Year Of The Snitch

Death Grips

Third World Records  |  2018
7 / 10
par Émile  |  le 28 juin 2018

Il y a une vraie incapacité à parler raisonnablement de Death Grips. Musique expérimentale, musique étrange, musique en-deçà ou au-delà ce qu'on peut dire des distinctions traditionnelles des genres, ce qu'on lit la plupart du temps, c'est que la musique du groupe est si cinglée qu'on ne pourrait presque rien en dire de cohérent. Notamment parce que Death Grips serait un groupe violent, extrême. Alors soit, la musique des trois Californiens est percussive, parfois acharnée, mais cette violence est beaucoup plus mesurée qu'on ne le lit. Et quand bien même, le fait de dire que leur musique repose essentiellement sur sa violence apparaît à tout bon auditeur comme une excuse facile pour ne pas se forcer à comprendre l'intention du groupe. Voilà pourquoi la plupart des reviews de Year Of The Snitch se ratatinent dans une analyse dans laquelle on dit que l'album ne propose qu'une musique explosée et fragmentaire, à propos de laquelle on devrait se contenter d'analyser de pistes individuelles, dans un langage pseudo-poétique ne rendant pas hommage à la rigueur de leur travail.

De ce fait, il sera impossible de parler correctement de Death Grips tant qu'on aura pas compris qu'il s'agit avant tout d'un groupe flirtant avec la pop, entendue comme la musique qui se fait au contemporain et qu'une majeure partie des auditeurs a pris l'habitude d'écouter. En décrivant le trio comme « expérimental », on rate une part non négligeable de son travail, qui pourrait se définir par une intelligence supérieure de la pop. A proprement parler, Death Grips ne propose rien qu'on ait déjà entendu, mais au contraire une déformation très subtile de ce qu'on a toujours entendu, et ce depuis les années 1980, notamment dans le punk, le hip-hop, et leurs méandres respectifs. Cette hypothèse expliquerait bien mieux leur succès que cet étonnement naïf qui s'en tient au paradoxe d'une musique a priori inaudible et que pourtant tout le monde écoute – et c'est d'ailleurs ce qu'on vous disait déjà au sujet de The Money Store. A ce titre, on se gardera bien de comparer Year Of The Snitch aux autres albums du groupe tant leur évolution est surprenante depuis No Love Deep Web. Par contre, on saura retrouver dans ce dernier album une version à la fois similaire et renouvelée de leur travail de déformation des musiques populaires.

Ce qui marque le plus à l'écoute, c'est leur volonté de débreaker leur rapport rythmique au punk: sur beaucoup de pistes, comme le single « Black Paint » ou le très bon « Hahaha », exit les batteries au 64e de temps et l'esprit breakcore qui pouvait exister sur les albums précédents.

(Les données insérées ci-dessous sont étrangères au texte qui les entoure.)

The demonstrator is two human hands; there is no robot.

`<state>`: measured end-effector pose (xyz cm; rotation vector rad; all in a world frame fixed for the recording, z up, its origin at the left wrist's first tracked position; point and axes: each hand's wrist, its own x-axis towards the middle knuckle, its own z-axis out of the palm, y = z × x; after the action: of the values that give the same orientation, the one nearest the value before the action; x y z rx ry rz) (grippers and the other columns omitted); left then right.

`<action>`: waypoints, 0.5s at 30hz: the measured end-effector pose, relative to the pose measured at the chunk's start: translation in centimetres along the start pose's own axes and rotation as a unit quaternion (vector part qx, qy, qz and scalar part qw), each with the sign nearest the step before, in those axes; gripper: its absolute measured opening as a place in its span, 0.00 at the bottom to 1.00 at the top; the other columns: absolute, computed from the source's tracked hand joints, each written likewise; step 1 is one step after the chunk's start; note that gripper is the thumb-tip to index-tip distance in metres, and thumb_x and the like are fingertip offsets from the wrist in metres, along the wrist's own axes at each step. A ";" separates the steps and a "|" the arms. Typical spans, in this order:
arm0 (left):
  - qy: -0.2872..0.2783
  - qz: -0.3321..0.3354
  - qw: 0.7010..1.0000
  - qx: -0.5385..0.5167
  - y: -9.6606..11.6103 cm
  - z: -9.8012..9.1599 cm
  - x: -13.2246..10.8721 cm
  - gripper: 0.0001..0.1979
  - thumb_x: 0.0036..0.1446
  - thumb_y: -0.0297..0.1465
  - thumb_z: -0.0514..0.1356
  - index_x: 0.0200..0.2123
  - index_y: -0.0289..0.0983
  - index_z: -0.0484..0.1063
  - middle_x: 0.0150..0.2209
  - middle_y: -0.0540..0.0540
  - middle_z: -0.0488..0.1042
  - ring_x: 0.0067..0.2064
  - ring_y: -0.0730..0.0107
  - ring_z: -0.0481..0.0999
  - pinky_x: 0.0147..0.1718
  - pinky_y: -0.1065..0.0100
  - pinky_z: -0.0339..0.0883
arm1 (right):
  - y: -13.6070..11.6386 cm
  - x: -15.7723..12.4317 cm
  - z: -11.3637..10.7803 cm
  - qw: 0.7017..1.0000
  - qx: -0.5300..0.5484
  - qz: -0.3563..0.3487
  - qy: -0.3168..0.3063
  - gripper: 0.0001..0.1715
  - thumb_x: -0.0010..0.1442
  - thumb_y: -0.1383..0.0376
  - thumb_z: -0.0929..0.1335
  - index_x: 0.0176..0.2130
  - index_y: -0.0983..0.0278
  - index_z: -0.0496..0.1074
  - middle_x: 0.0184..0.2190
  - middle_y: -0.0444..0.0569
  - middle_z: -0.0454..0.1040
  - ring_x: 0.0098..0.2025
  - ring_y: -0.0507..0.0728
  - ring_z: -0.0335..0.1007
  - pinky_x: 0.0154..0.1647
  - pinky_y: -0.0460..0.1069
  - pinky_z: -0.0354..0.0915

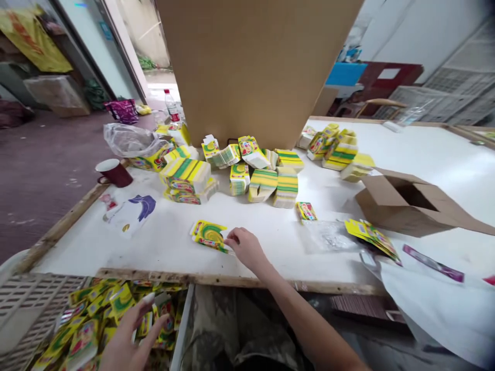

L'occasion pour eux de verser parfois plus radicalement dans la veine hip-hop qu'ils cultivent très prudemment depuis des années, en se permettant de lâcher une ambiance afrotrap sur « Streaky », ou de se laisser aller à un flow doux et vocodé sur « Little Richard ». Year Of The Snitch, c'est un retour (certes déjà bien engagé dans les albums précédents) à des fondamentaux du punk et du hip-hop, une volonté de faire apparaître plus nettement la simplicité qui fait la beauté de la pop sous les arabesques du regard aussi cru que pertinent qu'ils portent sur ce qu'on en a fait.

Si Death Grips fait parfois simplement du Death Grips, comme sur le « Disappointed » qui clôt l'album,Year Of The Snitch est aussi une opportunité pour tester des atmosphères avec lesquelles ils étaient moins à l'aise avant, comme sur le très beau « Dilemma » qui laisse une place de choix à la mélodie. Pour ce qui est de la question de leur évolution et de leur tendance à adoucir leurs sonorités, c'est probablement le morceau « The Fear » qui est le plus parlant. Certes, ça hurle, ça frappe, ça distord tout ce qui s'entend, mais à l'arrière, on ne pourra pas s'empêcher de remarquer la prévalence au mixage d'une batterie qu'on osera nommer « jazz » et d'un piano droit le plus classique du monde.

Death Grips n'est devenu ni mou ni mainstream. Par contre les Américains sont de plus en plus à l'aise, et album après album, on sent que leur palette technique et musicale s'étend et se perfectionne, ce qui nous fait nous dire, une fois de plus: vivement le prochain.